BGH-Filesharing-Urteil: Anschlussinhaber muss Täter nicht ermitteln

Mehrpersonenhaushalt, Filesharing und Darlegungslast des abgemahnten Anschlussinhabers im Gerichtsverfahren – der Bundesgerichtshof (BGH) entschied mit Urteil vom 06.10.2016, Az. I ZR 154/15: Zur Erfüllung seiner sekundären Darlegungslast muss der abgemahnte Anschlussinhaber lediglich mitteilen, dass Dritte Zugriff hatten, wer diese Dritten sind und dass sie als Täter in Betracht kommen. Um die erforderlichen Informationen zu erhalten, muss der Anschlussinhaber jedoch nur zumutbare Nachforschungen anzustellen. Der Abgemahnte muss nicht den tatsächlichen Täter identifizieren und diesen benennen. Da die tatsächliche Vermutung der Täterschaft und die sekundäre Darlegungslast keine Beweislastumkehr zur Folge haben, gehen unklare Aussagen von Zeugen zu Lasten der weiterhin beweisbelasteten Klägerin.
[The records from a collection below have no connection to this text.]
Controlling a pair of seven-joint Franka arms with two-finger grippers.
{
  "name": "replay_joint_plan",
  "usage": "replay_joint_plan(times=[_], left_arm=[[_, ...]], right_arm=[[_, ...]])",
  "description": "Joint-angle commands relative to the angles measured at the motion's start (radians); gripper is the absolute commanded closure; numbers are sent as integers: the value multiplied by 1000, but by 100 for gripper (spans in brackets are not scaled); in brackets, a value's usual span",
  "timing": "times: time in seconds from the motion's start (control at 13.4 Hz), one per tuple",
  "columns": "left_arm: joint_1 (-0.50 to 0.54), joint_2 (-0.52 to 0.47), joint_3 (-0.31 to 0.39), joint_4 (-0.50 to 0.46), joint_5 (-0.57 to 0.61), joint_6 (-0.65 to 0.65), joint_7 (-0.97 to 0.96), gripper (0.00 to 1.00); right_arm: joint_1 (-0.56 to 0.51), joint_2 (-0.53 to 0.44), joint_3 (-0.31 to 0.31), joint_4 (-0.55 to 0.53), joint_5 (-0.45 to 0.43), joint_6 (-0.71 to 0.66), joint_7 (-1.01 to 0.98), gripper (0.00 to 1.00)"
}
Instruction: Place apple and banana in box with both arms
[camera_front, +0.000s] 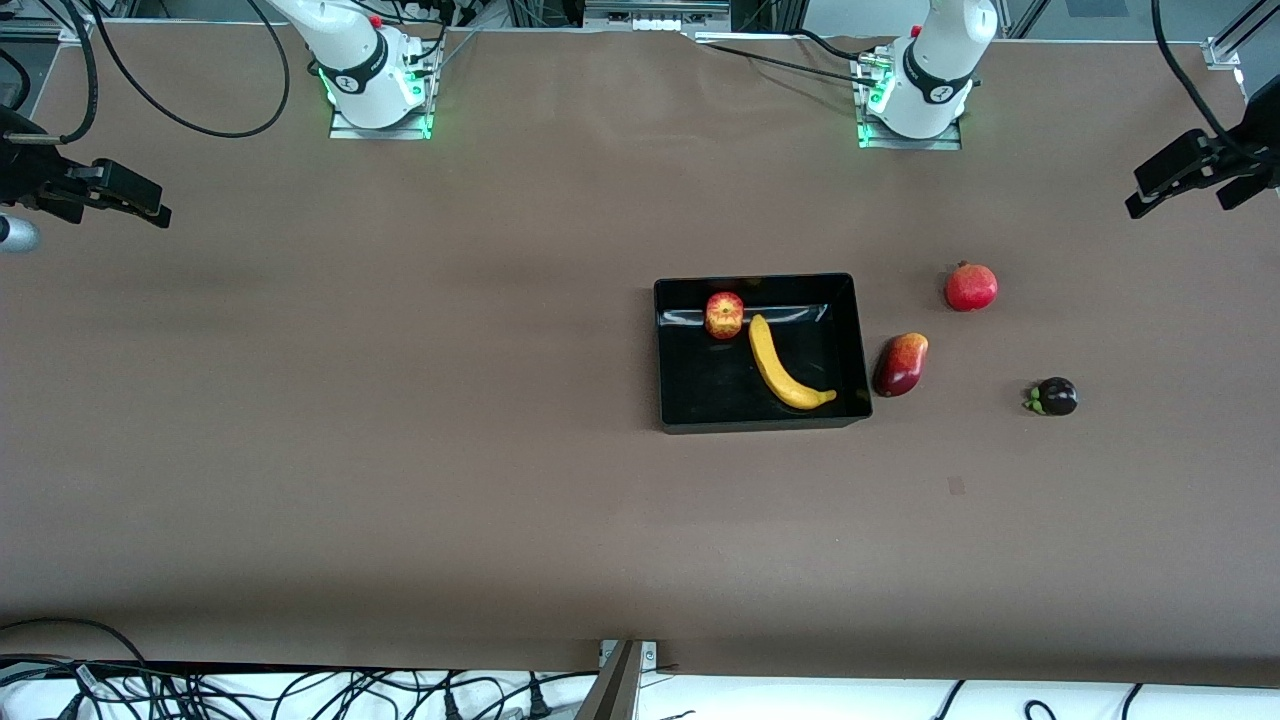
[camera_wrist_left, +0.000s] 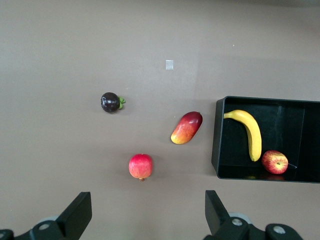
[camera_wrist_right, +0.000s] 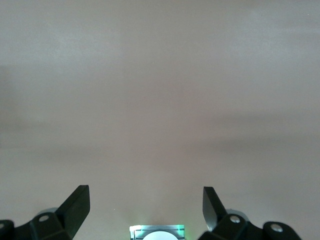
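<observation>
The apple (camera_front: 724, 315) and the banana (camera_front: 784, 366) both lie inside the box (camera_front: 760, 420), the apple by the wall nearest the robots' bases, the banana just beside it, so the placing looks done. The left gripper (camera_wrist_left: 145, 217) hangs high over the table's left-arm end, jaws spread and empty; the right gripper (camera_wrist_right: 145, 210) is likewise spread over bare table. What remains, by my judgement, is to keep both arms clear (the mango (camera_front: 901, 364) sits just beside the box).
</observation>
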Motion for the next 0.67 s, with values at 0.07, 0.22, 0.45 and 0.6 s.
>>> replay_joint_plan(times=[0.07,0.22,0.45,0.6], left_arm=[[5,7,5,31,-25,-28,28,0],[5,12,5,40,-27,-37,29,0],[5,18,5,42,-24,-42,29,0],[5,19,5,49,-25,-45,75,0]], right_arm=[[-1,-3,1,13,13,-20,4,0],[-1,-3,1,13,13,-20,4,0],[-1,-3,1,13,13,-18,4,0],[-1,-3,1,13,13,-18,4,0]])
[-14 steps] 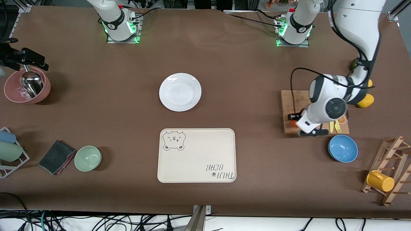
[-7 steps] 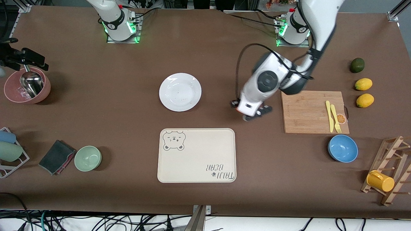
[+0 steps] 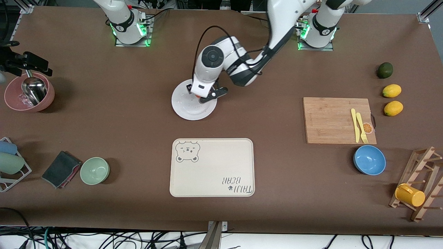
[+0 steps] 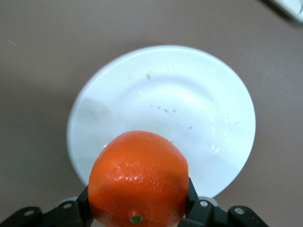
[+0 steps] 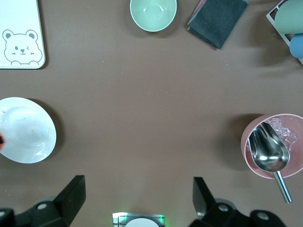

Sekundäre Darlegungslast und Nachforschungspflicht bei Filesharing – worum geht es?

Über das BGH-Revisionsverfahren zum Aktenzeichen I ZR 154/15 wurde bereits >hier< berichtet. Das Landgericht Braunschweig hatte zuvor in dessen Urteil vom 01.07.2015, Az. 9 S 433/14, die Rechtsauffassung des Amtsgerichts Braunschweig aus dessen Urteil vom 27.08.2014, Az. 117 C 1049/14, bestätigt, wonach

  • der Anschlussinhaber im Rahmen seiner sekundären Darlegungslast zwar zur Nachforschung verpflichtet ist, Mitbenutzungsmöglichkeiten des Internetanschlusses durch Dritte mitzuteilen,
  • die Mitbenutzung jedoch nicht zu beweisen hat.

BGH-Urteil vom 06.10.2016: Schriftliche Urteilsbegründung noch nicht veröffentlicht

Über das BGH-Urteil vom 06.10.2016 zur sekundären Darlegungslast des Anschlussinhabers berichten die Kollegen Wilde Beuger Solmecke aus Köln in ihrem Blog. Sie vertraten den beklagten Anschlussinhaber. Klägerin in dem Braunschweiger Verfahren war die Constantin Film Verleih GmbH. Sie wurde vertreten durch die Kanzlei Waldorf Frommer aus München.

Die schriftliche Urteilsbegründung des BGH lässt noch auf sich warten. Merkwürdigerweise wurde zudem Urteil vom BGH bislang nicht einmal eine Presseerklärung veröffentlicht.

Welche Auswirkung hat das BGH-Urteil auf die Praxis bei der Verteidigung gegen Filesharing-Abmahnungen?

Eine endgültige Bewertung des Urteils vom 06.10.2016 wird erst möglich sein, wenn die Urteilsbegründung vorliegt. Schon jetzt lässt sich wohl sagen: Die vom BGH in dessen Urteil „Sommer unseres Lebens“ vom 12.05.2010, Az. I ZR 121/08, entwickelte Formel von der tatsächlichen Vermutung der Täterschaft des Anschlussinhabers verliert ihren Charakter als Zauberformel zugunsten der Abmahnindustrie.

Das Urteil „Sommer unseres Lebens“ betraf einen Sachverhalt aus dem Jahr 2007. Seither hat sich IT-Landschaft grundlegend verändert: Das iPhone kam auf den Markt; es ist üblich geworden, dass in einem Familienhaushalt nicht nur ein oder zwei internetfähige Rechner stehen, sondern ab einem bestimmten Alter jedes Familienmitglied ein eigenes, meist sogar mehrere, internetfähige Geräte besitzt. Entsprechend hat sich das Nutzungsverhalten verändert – die statistische Wahrscheinlichkeit, dass der Anschlussinhaber selbst der Täter gewesen war, ist gesunken. Die Entscheidung des BGH vom 06.10.2016, dass der Anschlussinhaber nicht in detektivischen Kleinarbeit den wahren Täter ermitteln muss, wenn er sich gegen die Filesharing-Abmahnung verteidigen möchte, greift diese veränderten sozialen Umstände auf. Glückwunsch nach Köln.